Perpetual attacks for opening 55km
As soon as the stage began, the attacks started and they kept on going for the first hour. At 35, five men established the biggest gain; this quintet included: Costa (MOV), Millar (GRS), Arashiro (EUC), Grivko (AST) and Grabsch (OPQ). At the 30km mark, Chavanel abandoned the Tour citing illness, and Vincent Jerome (EUC) quit at the 52km mark. The average speed for the opening hour was 46.1km/h. Other aggressors early in the 15th stage were Vinokourov, Devenyns, Martin… but not until after 88 minutes of racing did the peloton ease off the pace of the chase. By then there was a group of five ahead. Voeckler (EUC), Vande Velde (GRS), Fedrigo (EUC), Devenyns (OPQ) and Dumoulin (COF) launched their bid at the 62km and, at 65km, they were 1’30” ahead of the bunch. Nicki Sorensen (STB) was the last rider to attack the bunch and he reached the front at 70km, he caught the leaders at 82km. Before the Dane joined the lead group, the five at the front posted an advantage of the day: 6’25” at 79km – and that seemed like it would be the maximum gain as the pace of the bunch picked up but it would blow out again later.

The chase begins… but without much impetus
The average speed of the second hour was 43.6km/h. After the feedzone (90km), Lotto-Belisol put two men at the front of the bunch. Sorensen led the escape over the line at the intermediate sprint. Lancaster (OGE), Bernaudeau (EUC) and van Hummel (VCD) quit during the third hour of stage 15. With 55km to go, the Lotto riders retreated to the peloton and the advantage of the escapees grew to 7’45” when the bunch reached the 45km to go mark. The Sky team had Knees and Eisel at the front, followed by Wiggins and they seemed content to give the escapees room to move; the advantage grew quickly for a while, up to 8’35” with the leaders inside the final 38km; 10’30” at 31km to go; 11’40” at 11km to go…
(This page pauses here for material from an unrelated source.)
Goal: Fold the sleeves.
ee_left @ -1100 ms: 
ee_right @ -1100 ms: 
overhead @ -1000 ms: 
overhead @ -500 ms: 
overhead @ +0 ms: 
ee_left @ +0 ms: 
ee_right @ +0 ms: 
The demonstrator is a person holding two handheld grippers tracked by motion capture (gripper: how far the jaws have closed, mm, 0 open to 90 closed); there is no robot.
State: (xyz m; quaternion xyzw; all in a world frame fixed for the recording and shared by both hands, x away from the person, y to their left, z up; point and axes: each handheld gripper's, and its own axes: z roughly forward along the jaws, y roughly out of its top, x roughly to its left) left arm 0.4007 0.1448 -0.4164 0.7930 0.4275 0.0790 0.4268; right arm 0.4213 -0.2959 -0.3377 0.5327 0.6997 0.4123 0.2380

Fedrigo claims a fourth Tour stage win
The first attack from the lead group came from Sorensen with 10.5km to go but he was quickly chased down by the five other escapees. The day tried another surge with 8.5km to go but that only prompted Fedrigo into action and into the lead of the stage. He was successfully chased down by Vande Velde and this pair would cooperate for the final stanza of the stage, even swapping turns in the second-last kilometre when they had an advantage of 15”. Fedrigo asked for a turn, Vande Velde obliged… then, a little after the ‘flamme rouge’ Fedrigo went to the front. He launched his sprint with the American right on his wheel but was never challenged and he claimed his fourth stage win at the Tour de France, his second in Pau (the first being in 2010). Fedrigo’s other stage wins at the Tour were in Gap (2006) and Tarbes (2009).
The peloton continued to lose time all the way to the finish and, Greipel eventually led the bunch home 11’50” behind Fedrigo.
Wiggins finished near the front of the bunch in 22nd place and he will wear the yellow jersey in stage 16 on Wednesday, after the second rest day.